Она быстро взглянула на Протасова и смешалась, потрясенная тем, что успела прочитать в его глазах. И уже не знала, чему верить, и в чем сомневаться, и как объяснить… И отвечала невпопад, кутаясь в поданный им халатик — вся как на ладони, как открытая книга. А он по-прежнему оставался неразрешимой загадкой, тайной за семью печатями…

Пока Протасов рассказывал, как Сима лишилась волос, Нюша обработала ранки йодом, и женщины ушли, прихватив негодующего Мойшу. А Протасов остался.

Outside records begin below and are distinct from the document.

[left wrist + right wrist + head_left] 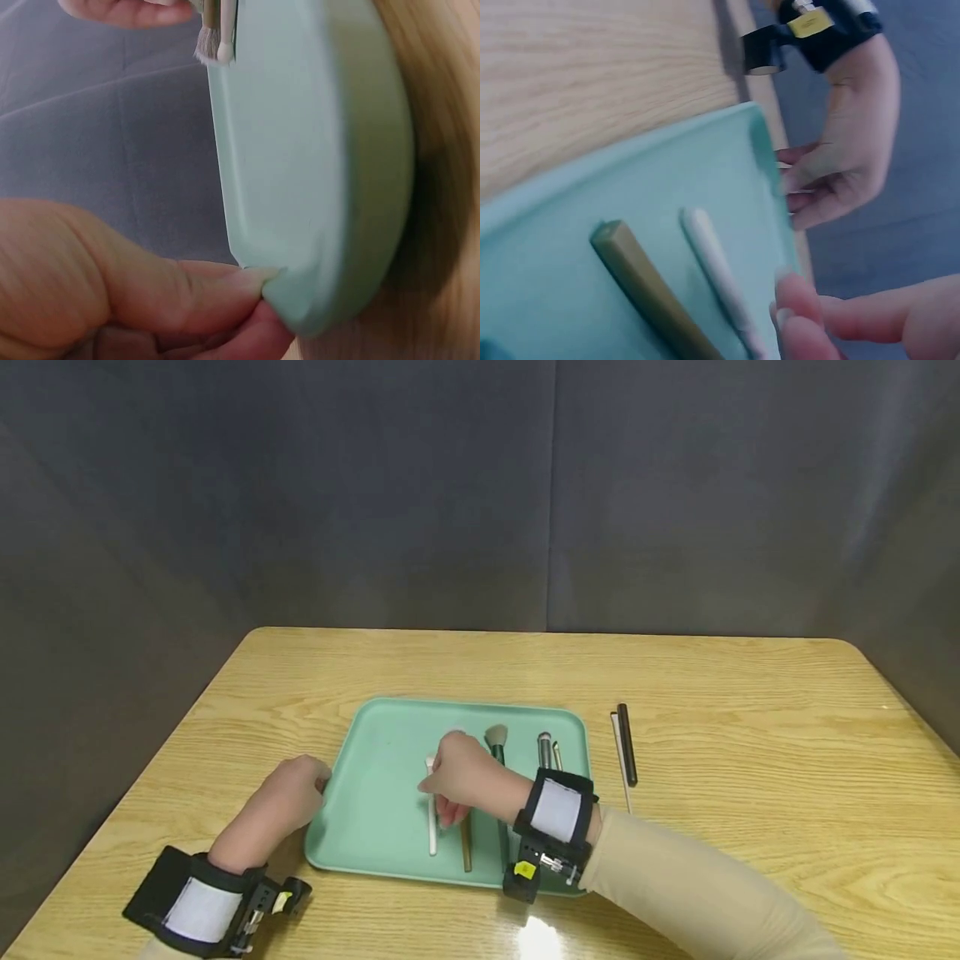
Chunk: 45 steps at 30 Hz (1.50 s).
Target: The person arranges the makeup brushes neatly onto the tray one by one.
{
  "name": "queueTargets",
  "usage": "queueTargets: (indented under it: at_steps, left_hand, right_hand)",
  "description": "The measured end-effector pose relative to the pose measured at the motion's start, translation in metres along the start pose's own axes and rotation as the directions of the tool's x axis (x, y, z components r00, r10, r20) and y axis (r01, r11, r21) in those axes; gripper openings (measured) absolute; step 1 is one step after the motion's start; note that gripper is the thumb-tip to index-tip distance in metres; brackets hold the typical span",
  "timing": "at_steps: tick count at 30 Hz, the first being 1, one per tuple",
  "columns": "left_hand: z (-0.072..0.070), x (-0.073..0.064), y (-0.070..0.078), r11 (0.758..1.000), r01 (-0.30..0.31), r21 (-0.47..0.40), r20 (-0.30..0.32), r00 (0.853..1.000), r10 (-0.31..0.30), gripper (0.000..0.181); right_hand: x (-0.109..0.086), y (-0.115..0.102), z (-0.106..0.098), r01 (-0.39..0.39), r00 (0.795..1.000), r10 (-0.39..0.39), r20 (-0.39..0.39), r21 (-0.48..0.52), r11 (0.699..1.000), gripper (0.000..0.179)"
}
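The pale green tray (375, 810) lies flat on the wooden table. With thumb and fingers my left hand (291, 789) pinches its left rim, seen close in the left wrist view. Over the tray's middle is my right hand (468, 772), fingers loosely bent, right by a white-handled makeup brush (432, 837). In the right wrist view the fingertips (799, 296) are beside that white handle, with no object visible between them. A brown-handled brush (467, 852) lies parallel to it, its upper part hidden under the hand in the head view.
Farther right on the tray lie a dark green brush (497, 737), a silver-ended brush (544, 747) and a thin brush (557, 753), partly covered by my right wrist. Beyond the tray's right edge, a black stick (627, 747) and a slim white one (619, 752) lie on the table.
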<state>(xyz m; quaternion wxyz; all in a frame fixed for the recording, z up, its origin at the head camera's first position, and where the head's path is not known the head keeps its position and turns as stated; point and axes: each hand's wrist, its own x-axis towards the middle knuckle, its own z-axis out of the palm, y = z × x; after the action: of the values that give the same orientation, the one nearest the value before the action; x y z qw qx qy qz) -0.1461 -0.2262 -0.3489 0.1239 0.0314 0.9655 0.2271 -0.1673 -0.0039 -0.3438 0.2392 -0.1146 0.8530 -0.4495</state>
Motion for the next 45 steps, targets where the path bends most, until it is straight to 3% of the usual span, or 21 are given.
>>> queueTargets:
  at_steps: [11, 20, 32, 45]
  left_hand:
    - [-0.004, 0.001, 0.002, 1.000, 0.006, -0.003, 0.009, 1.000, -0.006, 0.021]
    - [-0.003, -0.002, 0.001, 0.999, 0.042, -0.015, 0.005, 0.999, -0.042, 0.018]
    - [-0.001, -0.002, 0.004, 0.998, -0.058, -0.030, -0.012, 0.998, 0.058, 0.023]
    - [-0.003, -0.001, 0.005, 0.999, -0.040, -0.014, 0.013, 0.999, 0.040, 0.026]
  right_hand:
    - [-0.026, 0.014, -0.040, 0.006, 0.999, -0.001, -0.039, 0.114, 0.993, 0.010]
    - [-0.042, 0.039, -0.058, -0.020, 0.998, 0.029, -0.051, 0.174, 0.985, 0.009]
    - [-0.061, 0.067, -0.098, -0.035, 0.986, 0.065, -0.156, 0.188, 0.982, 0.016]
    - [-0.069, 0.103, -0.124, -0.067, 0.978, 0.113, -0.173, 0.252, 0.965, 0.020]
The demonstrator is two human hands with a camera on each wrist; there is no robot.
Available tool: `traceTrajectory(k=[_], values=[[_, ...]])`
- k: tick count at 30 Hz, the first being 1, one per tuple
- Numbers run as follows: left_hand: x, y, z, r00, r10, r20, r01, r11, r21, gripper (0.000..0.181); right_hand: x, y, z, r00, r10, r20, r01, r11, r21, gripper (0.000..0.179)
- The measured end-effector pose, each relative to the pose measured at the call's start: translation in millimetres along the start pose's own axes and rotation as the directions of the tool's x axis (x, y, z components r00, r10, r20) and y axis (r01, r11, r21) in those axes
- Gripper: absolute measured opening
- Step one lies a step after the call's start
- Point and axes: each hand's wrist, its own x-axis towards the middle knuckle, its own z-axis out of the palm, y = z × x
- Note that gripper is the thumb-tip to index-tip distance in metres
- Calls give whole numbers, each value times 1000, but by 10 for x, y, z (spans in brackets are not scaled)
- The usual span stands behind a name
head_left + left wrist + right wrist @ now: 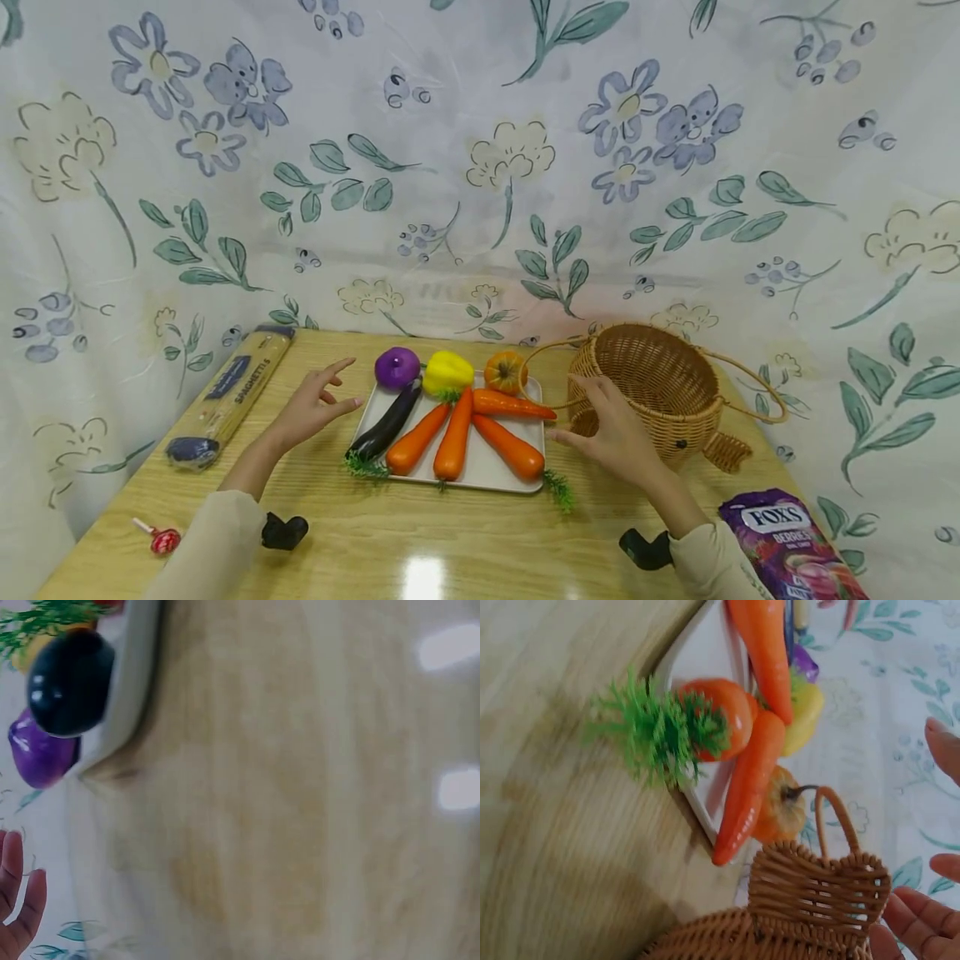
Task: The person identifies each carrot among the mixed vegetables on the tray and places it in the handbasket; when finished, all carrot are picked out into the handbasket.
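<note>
A white tray holds several orange carrots, a dark eggplant, a purple onion-like vegetable, a yellow bell pepper and a small orange pumpkin. My left hand hovers beside the tray's left side, fingers spread and holding nothing. At the tray's right, my right hand is in front of the wicker basket, its fingers loosely extended near the basket's left side. In the right wrist view the fingers appear beside a woven flap; contact is unclear.
A spaghetti pack lies at the table's left, with a red lollipop nearer the front. A purple Fox's candy bag is at the front right. Floral cloth hangs behind the wooden table.
</note>
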Motion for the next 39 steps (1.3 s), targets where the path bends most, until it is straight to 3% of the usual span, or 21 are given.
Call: traceTrajectory(k=[6, 11, 15, 21, 26, 32, 39], values=[[-89, -185, 138, 999, -9, 31, 11, 998, -62, 65, -91, -66, 73, 1000, 12, 21, -12, 999, 33, 83], [-153, -287, 228, 997, -3, 77, 10, 995, -100, 62, -166, -81, 140, 1000, -17, -25, 19, 997, 79, 78], [-163, -337, 263, 997, 5, 78, 4, 994, -107, 58, -207, -104, 186, 998, -43, -48, 46, 996, 77, 75], [-185, -404, 295, 992, 22, 124, -2, 988, -157, 56, -275, -179, 251, 1000, -21, -3, 21, 997, 68, 74], [-193, -446, 282, 986, 85, 146, -56, 980, -191, 47, -312, -226, 359, 996, 53, 72, -62, 990, 128, 78], [-209, -494, 312, 985, 128, 117, -106, 978, -182, 43, -340, -203, 577, 988, 71, 140, -88, 989, 116, 73], [-205, -516, 373, 988, 133, 75, -120, 979, -162, 43, -294, -198, 783, 993, 45, 113, -50, 998, 46, 63]])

— Ты представляешь, — сказал он, — я вышел на веранду, сел в качалку и сам не заметил, как заснул под ваше воркованье. Замотался на работе, почти не спал последние дни. И сон мне какой-то дурацкий приснился. И вдруг эти дикие вопли! Я спросонок ничего не понял. Из кресла этого еле выбрался! Решил, с тобой опять что-то приключилось…

— Так ты что же, подумал, это я так кричу… нечеловеческим голосом? — обиделась Сима.

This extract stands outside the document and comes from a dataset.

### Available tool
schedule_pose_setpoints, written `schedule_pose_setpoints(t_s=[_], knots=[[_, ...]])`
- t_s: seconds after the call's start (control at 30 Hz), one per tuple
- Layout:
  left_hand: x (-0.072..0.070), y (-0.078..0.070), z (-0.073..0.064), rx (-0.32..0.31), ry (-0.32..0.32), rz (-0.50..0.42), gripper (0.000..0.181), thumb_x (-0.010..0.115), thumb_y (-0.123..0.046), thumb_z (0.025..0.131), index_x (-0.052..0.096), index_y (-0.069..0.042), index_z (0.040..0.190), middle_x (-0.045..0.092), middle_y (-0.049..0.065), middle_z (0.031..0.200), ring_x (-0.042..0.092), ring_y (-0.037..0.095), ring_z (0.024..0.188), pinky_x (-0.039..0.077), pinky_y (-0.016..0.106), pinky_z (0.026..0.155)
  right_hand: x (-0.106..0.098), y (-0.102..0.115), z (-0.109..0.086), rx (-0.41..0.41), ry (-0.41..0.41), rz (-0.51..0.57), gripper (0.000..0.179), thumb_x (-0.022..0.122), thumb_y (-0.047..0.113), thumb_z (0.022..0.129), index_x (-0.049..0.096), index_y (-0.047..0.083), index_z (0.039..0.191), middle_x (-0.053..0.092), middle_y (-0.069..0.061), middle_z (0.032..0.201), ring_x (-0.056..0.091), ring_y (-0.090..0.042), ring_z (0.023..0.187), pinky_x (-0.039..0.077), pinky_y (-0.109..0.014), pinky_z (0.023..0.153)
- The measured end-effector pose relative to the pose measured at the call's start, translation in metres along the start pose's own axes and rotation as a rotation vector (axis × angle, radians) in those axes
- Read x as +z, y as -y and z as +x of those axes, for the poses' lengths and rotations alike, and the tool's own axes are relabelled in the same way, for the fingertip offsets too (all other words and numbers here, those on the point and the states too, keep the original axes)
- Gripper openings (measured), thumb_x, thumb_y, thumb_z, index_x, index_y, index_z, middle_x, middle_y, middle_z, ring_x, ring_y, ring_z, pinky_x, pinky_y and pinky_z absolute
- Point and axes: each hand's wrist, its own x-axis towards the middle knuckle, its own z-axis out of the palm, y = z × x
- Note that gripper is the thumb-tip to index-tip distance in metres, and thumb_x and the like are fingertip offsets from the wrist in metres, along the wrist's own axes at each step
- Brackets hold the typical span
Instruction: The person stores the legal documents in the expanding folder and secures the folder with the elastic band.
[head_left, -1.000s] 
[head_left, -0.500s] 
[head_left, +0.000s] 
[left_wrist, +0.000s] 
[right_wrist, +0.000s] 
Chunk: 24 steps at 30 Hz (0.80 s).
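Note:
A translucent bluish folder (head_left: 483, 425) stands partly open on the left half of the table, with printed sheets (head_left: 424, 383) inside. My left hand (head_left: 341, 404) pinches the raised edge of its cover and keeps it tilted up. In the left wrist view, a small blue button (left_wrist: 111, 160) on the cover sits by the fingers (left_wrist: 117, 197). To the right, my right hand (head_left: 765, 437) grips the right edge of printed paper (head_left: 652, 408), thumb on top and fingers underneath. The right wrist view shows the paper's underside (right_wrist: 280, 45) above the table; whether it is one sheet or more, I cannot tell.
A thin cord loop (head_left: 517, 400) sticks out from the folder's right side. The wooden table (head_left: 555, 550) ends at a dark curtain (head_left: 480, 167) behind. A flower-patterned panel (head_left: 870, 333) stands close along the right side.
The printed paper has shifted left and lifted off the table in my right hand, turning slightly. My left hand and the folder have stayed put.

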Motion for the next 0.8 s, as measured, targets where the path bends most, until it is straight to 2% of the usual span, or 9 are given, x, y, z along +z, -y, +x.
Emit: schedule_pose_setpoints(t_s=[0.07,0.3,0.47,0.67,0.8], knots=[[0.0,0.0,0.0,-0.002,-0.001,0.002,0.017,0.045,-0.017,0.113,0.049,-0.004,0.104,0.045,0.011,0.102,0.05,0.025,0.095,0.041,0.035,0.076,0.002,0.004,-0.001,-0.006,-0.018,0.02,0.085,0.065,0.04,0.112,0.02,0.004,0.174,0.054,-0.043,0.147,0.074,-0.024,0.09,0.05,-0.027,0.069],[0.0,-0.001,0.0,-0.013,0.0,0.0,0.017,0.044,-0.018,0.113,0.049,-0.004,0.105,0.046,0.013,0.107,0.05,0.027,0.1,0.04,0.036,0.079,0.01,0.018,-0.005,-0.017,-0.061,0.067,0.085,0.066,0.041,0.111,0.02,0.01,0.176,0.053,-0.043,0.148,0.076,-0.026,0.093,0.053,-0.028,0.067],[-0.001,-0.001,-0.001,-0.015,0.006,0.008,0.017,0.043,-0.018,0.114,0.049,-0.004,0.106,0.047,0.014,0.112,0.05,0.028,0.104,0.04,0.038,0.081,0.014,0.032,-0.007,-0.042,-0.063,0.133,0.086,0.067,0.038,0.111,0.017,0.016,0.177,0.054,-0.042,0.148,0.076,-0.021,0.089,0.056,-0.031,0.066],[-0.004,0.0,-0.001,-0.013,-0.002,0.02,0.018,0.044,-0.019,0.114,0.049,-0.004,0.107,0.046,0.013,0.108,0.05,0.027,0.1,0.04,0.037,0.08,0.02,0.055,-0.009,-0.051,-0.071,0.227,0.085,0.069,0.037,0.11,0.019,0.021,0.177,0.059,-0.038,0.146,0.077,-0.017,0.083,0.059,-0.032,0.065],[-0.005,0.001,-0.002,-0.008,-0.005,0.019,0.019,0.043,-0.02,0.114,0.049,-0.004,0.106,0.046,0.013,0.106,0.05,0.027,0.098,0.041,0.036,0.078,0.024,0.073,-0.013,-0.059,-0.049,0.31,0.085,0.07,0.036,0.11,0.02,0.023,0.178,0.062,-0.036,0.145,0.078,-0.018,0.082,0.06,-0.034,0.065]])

— Да я, собственно, и подумать-то ничего не успел. Просто почувствовал…

— Какой ты чуткий… — прищурилась она.

— Да, — без ложной скромности согласился Протасов, — я такой.

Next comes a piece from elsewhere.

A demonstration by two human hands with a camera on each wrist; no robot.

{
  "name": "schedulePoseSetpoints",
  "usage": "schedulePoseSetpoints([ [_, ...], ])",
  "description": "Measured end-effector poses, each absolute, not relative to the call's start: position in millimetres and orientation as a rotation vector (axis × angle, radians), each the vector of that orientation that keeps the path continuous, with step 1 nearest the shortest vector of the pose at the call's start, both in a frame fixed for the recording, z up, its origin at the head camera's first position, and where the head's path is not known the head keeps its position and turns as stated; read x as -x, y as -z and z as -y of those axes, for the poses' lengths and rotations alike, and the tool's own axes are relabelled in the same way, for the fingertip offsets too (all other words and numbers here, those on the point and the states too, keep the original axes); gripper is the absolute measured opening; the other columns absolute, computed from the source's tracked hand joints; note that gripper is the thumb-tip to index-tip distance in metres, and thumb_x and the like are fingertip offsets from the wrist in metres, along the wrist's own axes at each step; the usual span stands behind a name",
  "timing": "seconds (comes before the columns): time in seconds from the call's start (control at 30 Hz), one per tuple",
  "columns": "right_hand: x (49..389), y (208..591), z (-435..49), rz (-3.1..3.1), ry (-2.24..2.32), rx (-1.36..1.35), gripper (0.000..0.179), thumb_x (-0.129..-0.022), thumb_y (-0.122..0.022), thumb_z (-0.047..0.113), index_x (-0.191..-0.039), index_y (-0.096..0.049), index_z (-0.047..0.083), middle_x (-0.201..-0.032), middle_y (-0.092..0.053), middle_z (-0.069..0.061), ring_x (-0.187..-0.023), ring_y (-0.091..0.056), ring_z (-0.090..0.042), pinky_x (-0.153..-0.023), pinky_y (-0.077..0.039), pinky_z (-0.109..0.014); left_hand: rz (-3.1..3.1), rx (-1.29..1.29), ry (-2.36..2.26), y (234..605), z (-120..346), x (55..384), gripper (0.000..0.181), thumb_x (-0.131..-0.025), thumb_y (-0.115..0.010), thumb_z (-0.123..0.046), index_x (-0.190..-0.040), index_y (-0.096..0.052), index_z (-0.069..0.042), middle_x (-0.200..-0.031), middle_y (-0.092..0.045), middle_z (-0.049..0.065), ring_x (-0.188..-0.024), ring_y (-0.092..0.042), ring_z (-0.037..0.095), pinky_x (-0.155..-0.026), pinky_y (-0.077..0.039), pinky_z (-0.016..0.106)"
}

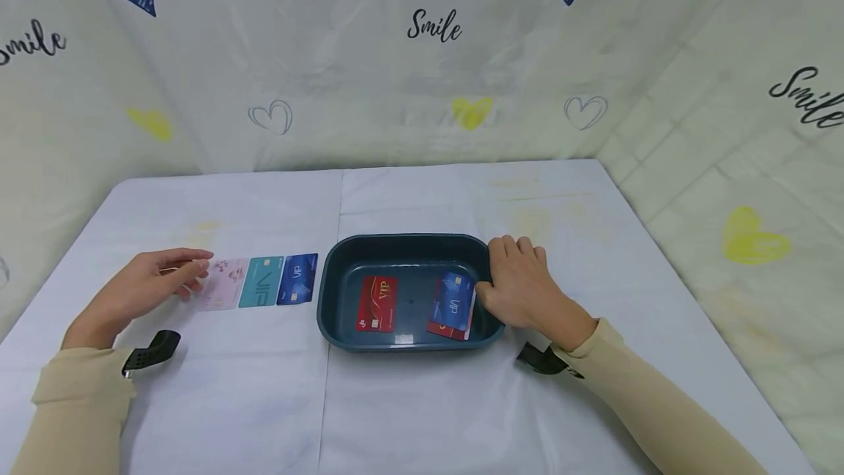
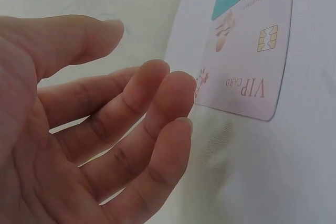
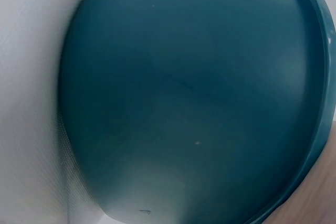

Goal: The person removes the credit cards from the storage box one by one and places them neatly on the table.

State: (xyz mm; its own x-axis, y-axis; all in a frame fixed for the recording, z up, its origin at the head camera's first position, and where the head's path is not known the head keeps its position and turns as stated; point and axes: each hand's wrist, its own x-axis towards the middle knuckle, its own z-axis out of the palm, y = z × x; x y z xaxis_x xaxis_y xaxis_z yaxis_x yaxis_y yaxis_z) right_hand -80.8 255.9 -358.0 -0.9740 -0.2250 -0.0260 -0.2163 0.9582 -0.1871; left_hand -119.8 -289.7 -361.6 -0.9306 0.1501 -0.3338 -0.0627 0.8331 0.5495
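Observation:
My right hand [image 1: 524, 281] grips the right end of a dark teal plastic tray [image 1: 412, 344], fingers curled over its rim. Inside the tray, a red VIP card [image 1: 377, 303] lies left of centre, and a blue VIP card [image 1: 453, 301] overlaps other cards at the right. To the left of the tray, a pink VIP card [image 1: 224, 284], a teal VIP card [image 1: 261, 281] and a blue card [image 1: 298, 278] lie in a row. My left hand [image 1: 152, 284] is by the pink card's left edge, fingers loosely bent with nothing between them. The tray's outer wall [image 3: 194, 93] fills the right wrist view.
A white cloth [image 1: 231, 402] with a crease down the middle covers the table. Behind and beside it hang pale sheets [image 1: 369, 79] printed with hearts and the word Smile. A black strap piece [image 1: 153, 350] juts from the left wrist.

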Motion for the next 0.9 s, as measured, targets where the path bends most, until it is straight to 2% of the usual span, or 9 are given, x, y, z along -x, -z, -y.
schedulePoseSetpoints([
  [0.2, 80, 358, -256, -3.066, 0.29, 0.341, 0.028, -0.091, -0.056, 0.028, -0.102, -0.046, 0.004, -0.092, -0.042, -0.009, -0.089, -0.035, -0.03, -0.076, -0.022, -0.041, -2.673, -0.098, -0.777, 356, 285, 119, 0.058, -0.106, -0.05, -0.051, -0.149, -0.053, -0.012, -0.12, -0.073, 0.012, -0.091, -0.067, 0.007, -0.082, -0.048, 0.026],
  [0.6, 80, 359, -257, -3.083, 0.291, 0.356, 0.027, -0.091, -0.056, 0.028, -0.1, -0.046, 0.004, -0.091, -0.042, -0.009, -0.088, -0.035, -0.03, -0.076, -0.022, -0.041, -2.762, -0.224, -0.699, 346, 267, 122, 0.052, -0.107, -0.053, -0.046, -0.145, -0.056, -0.011, -0.111, -0.076, 0.009, -0.096, -0.068, 0.018, -0.079, -0.05, 0.031],
  [0.9, 80, 359, -257, -3.078, 0.288, 0.352, 0.029, -0.092, -0.057, 0.03, -0.101, -0.047, 0.004, -0.092, -0.043, -0.01, -0.089, -0.035, -0.03, -0.076, -0.023, -0.041, -2.8, -0.302, -0.651, 337, 243, 124, 0.047, -0.105, -0.056, -0.043, -0.141, -0.06, -0.013, -0.116, -0.073, 0.011, -0.106, -0.065, 0.026, -0.081, -0.052, 0.032],
])
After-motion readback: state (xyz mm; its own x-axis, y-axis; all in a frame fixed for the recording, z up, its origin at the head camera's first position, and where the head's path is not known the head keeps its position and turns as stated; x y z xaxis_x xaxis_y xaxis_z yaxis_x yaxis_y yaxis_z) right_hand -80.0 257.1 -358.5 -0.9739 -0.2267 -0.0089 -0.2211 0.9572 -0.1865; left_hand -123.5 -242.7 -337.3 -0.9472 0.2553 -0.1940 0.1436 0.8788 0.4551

— А почему Роза Исаевна приготовила мне эту комнату? Ты что, сказал, что я останусь ночевать?

— Нет, конечно! Как ты могла подумать? Это комната для гостей. Она всегда готова…

— А букет?

— В саду полно цветов! Здесь везде стоят букеты.

— Ну, допустим. А ночная рубашка?

— Разве не ты ее прихватила?

— Я прихватила?! — задохнулась Сима. — Да она лежала вот тут, на подушке!

— Тогда это, по-видимому, Нюшина рубашка.

— Да она ей на нос не налезет!

— Значит, Розы Исаевны.

— Ну что ты выдумываешь! — рассердилась Сима. — Разве пожилая женщина наденет такую рубашку?!

— А чем плоха рубашка? — удивился Протасов, ловко стягивая с нее халатик. — По-моему, просто замечательная!..

Она на мгновение замерла, ошеломленная его вероломством, и рванулась выручать свою одежку. Но Володя, отбросив халатик, раскинул руки и принял ее в объятия.

Это был их первый поцелуй, такой бесконечный и сладкий, такой достаточный, что ни ему, ни ей не требовалось ничего другого — только стоять вот так, тесно прижавшись друг к другу, вне времени и пространства, за гранью бытия — источник не оскудевал, но и жажда была неутолимой.